Pick out each line of the records that includes the string "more", and copy it.

AVAILABLE DATA.
· · · ·

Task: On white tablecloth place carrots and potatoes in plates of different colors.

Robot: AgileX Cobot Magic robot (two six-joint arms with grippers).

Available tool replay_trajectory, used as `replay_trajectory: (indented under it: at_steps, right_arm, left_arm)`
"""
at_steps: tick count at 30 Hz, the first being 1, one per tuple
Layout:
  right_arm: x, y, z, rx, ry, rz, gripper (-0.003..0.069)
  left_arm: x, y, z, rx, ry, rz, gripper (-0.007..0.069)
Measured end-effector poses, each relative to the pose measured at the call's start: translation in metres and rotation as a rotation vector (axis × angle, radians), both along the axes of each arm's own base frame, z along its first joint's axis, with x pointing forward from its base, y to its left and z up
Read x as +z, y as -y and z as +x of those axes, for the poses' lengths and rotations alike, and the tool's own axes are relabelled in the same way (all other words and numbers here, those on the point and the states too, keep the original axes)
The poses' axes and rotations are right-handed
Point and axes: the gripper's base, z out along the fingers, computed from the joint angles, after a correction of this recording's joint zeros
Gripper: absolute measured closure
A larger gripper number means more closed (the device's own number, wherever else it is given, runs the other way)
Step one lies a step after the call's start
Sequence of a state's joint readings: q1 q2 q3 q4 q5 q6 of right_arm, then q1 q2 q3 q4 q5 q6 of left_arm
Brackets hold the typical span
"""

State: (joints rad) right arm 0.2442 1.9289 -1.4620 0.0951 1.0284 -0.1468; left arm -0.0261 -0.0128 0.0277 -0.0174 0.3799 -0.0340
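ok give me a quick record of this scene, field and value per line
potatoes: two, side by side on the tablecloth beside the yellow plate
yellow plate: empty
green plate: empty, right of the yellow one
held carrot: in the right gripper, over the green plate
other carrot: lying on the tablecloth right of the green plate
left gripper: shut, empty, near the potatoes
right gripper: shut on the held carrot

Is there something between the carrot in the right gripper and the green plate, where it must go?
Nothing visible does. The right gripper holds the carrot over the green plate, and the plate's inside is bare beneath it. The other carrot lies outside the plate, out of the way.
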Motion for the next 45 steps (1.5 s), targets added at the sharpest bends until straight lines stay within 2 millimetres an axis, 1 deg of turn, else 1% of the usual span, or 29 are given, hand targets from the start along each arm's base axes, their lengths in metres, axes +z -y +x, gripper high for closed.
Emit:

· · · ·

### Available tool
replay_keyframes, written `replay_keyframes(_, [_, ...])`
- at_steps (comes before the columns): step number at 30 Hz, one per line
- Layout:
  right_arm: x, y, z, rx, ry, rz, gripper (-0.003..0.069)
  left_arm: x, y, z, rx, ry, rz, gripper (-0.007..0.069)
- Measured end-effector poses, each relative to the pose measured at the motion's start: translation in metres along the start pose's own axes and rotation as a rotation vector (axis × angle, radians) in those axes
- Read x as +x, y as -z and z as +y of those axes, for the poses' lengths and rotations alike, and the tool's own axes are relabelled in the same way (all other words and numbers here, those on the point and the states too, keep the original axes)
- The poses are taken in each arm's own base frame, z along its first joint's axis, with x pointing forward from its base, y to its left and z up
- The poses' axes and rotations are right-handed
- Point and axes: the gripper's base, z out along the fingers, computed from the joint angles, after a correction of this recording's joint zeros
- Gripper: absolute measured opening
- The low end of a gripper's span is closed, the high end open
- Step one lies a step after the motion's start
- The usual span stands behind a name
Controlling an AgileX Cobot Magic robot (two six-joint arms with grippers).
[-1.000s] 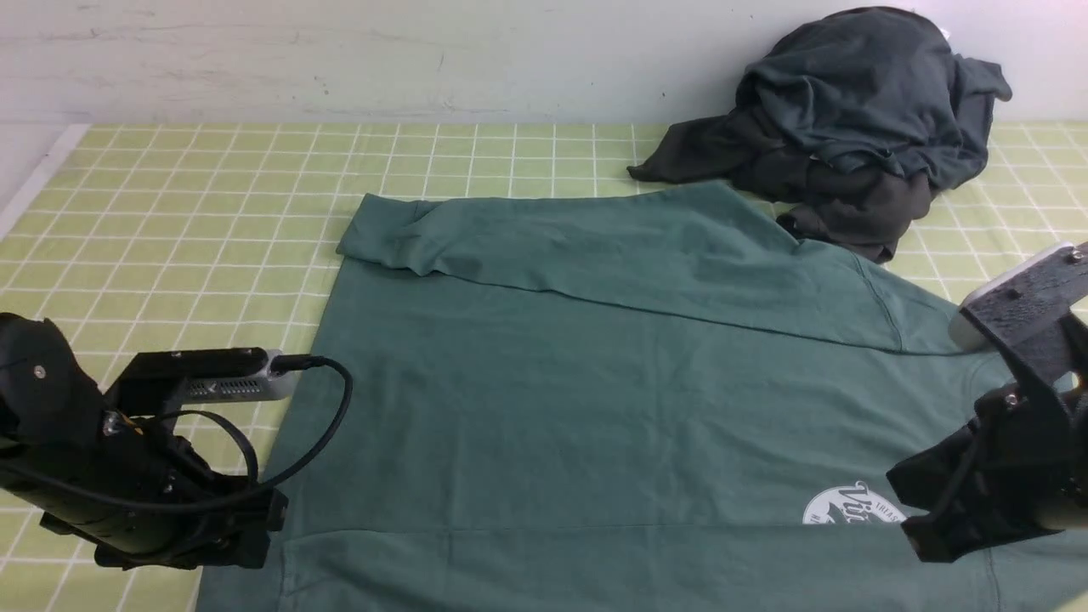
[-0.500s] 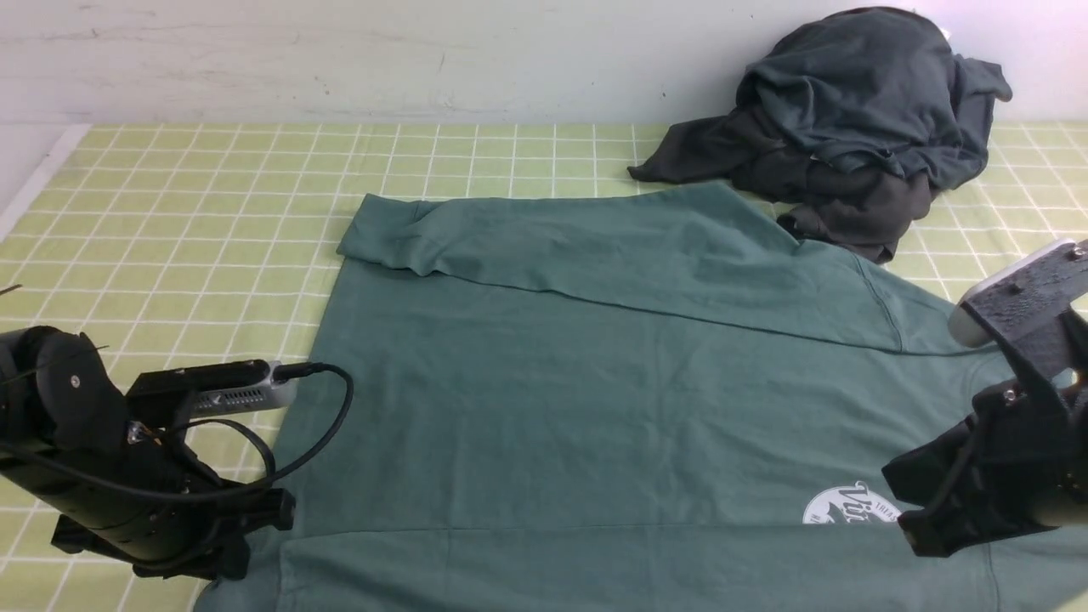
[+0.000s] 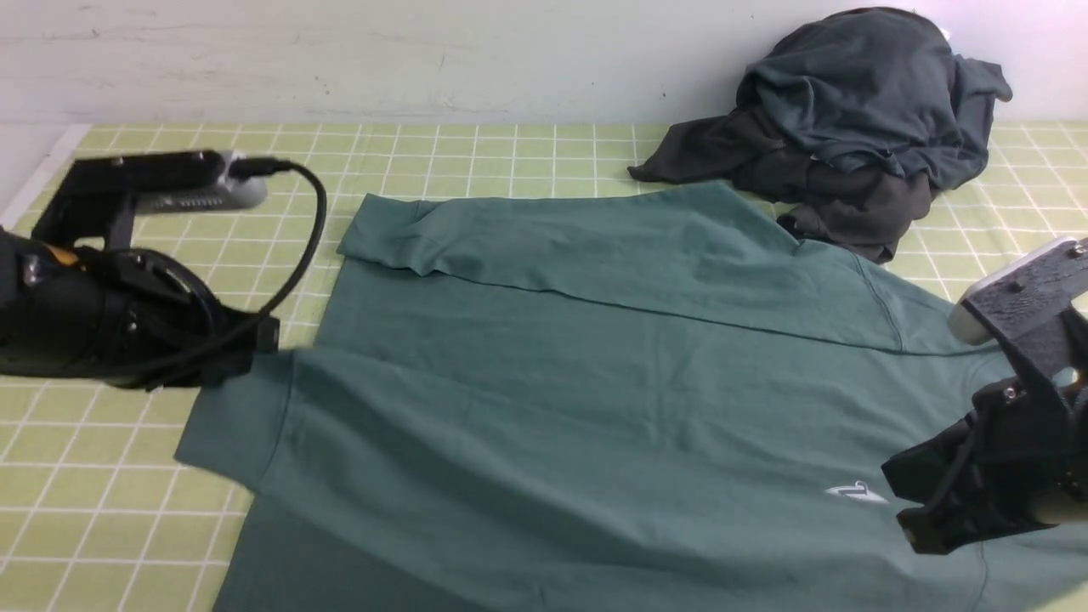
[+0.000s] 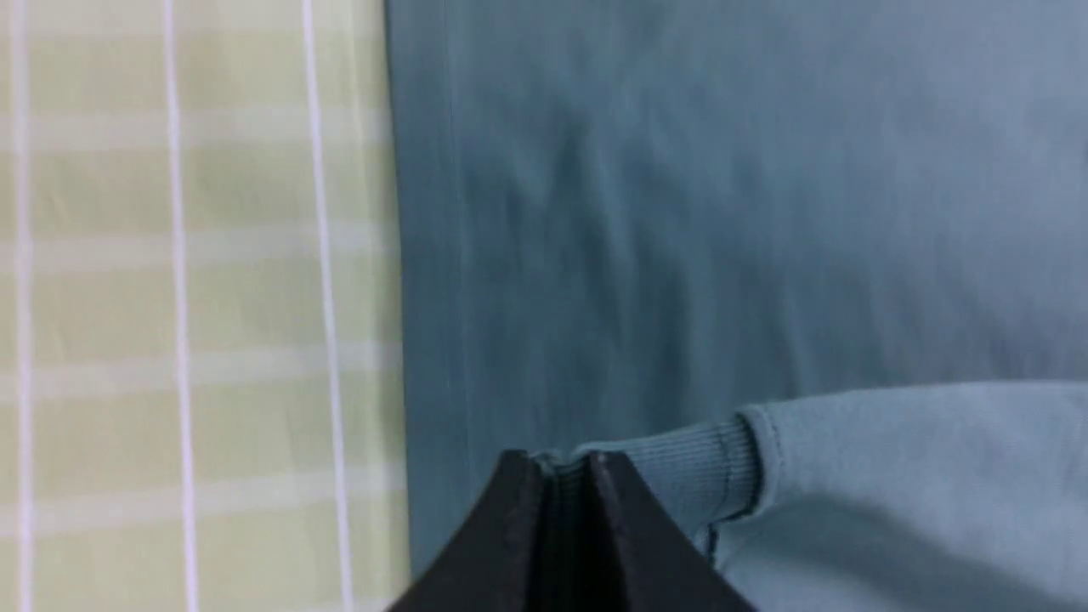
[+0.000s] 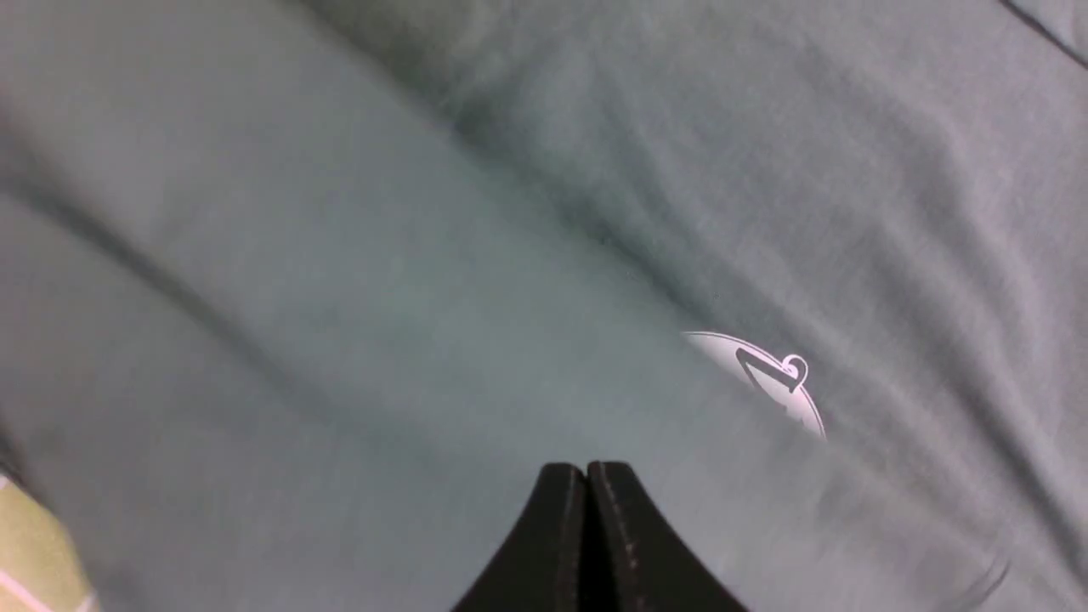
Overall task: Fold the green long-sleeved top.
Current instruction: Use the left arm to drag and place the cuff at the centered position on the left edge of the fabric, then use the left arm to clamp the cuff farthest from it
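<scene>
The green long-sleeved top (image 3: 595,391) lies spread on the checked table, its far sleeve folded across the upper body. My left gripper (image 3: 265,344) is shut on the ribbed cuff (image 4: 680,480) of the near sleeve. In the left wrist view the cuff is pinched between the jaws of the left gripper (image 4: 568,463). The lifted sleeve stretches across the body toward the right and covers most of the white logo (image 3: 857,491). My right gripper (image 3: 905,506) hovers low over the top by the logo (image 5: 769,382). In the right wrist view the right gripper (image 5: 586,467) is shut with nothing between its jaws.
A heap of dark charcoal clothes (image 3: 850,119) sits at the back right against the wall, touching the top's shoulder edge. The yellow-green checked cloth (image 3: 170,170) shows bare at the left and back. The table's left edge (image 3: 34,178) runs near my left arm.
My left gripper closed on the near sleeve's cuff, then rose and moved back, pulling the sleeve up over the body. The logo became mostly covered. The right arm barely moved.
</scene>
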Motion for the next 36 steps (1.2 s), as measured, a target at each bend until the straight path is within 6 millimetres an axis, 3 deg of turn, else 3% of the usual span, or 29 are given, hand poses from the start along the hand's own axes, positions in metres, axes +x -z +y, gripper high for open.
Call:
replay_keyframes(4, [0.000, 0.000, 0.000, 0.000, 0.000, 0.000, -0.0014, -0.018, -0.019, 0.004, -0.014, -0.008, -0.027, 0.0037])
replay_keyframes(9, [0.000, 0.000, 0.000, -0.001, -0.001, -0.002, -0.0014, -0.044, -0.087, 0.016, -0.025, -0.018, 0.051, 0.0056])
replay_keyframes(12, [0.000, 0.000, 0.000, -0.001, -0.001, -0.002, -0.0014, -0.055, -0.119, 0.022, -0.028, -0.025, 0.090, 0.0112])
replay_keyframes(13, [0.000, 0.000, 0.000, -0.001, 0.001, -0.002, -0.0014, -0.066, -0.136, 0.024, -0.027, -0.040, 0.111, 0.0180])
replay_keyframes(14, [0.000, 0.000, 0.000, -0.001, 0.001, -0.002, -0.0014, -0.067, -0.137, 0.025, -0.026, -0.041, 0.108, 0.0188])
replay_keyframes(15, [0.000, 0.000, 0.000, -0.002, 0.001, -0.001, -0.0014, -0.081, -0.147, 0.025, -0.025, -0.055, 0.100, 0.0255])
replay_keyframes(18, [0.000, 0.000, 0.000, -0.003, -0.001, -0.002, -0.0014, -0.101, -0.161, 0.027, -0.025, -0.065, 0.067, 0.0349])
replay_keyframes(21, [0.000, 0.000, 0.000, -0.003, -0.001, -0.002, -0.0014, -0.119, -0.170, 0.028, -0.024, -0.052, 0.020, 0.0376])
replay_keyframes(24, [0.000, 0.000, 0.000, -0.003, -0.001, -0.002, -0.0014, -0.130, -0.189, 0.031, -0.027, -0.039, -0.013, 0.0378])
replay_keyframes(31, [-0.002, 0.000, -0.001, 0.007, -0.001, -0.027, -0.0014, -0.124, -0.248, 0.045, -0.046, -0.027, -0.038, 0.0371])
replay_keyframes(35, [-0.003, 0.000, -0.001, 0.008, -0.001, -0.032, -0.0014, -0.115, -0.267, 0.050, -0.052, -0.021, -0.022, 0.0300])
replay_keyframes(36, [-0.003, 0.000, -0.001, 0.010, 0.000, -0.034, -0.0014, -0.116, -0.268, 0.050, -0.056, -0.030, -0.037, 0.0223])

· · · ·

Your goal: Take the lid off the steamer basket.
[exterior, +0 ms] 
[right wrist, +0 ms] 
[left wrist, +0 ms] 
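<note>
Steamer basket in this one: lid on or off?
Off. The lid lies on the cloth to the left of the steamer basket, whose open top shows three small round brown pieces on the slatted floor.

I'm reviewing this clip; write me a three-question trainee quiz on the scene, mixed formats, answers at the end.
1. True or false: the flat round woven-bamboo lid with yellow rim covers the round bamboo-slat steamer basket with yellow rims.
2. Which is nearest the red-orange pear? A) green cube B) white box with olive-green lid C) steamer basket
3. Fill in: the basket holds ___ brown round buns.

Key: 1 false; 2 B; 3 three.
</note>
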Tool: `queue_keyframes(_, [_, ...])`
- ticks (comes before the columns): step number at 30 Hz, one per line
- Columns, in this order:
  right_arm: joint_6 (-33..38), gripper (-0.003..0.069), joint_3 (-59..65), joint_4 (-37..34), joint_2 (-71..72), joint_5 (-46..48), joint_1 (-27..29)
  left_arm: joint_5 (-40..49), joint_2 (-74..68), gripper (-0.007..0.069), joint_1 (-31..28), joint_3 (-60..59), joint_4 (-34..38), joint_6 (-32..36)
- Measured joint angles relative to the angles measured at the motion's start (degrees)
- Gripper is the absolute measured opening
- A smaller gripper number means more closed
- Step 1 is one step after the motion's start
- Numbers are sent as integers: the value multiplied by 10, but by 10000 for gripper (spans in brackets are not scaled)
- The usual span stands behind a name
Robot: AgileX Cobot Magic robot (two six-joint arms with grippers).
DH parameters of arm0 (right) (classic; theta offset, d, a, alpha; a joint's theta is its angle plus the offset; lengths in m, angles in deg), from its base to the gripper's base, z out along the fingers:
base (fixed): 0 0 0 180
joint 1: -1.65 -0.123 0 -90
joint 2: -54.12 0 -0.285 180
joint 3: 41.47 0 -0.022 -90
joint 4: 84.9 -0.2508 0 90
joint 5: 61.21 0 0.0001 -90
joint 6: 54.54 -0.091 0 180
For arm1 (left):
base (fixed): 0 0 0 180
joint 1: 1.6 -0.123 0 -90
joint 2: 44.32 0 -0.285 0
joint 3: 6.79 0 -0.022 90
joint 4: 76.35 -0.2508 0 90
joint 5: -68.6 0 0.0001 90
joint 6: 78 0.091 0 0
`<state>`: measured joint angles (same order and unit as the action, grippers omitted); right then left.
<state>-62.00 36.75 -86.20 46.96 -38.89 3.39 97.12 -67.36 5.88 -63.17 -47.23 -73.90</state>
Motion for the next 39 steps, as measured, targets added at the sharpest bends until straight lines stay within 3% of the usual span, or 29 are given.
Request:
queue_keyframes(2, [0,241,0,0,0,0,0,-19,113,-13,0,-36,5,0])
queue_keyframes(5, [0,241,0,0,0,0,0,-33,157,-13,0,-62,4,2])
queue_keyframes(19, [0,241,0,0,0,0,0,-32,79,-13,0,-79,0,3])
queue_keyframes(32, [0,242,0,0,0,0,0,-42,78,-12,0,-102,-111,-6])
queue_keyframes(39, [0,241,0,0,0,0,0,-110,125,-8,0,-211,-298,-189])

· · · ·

EXERCISE SOLUTION.
A larger gripper number means more closed (the device's own number, wherever else it is given, runs the other way)
- A smaller gripper number means more closed

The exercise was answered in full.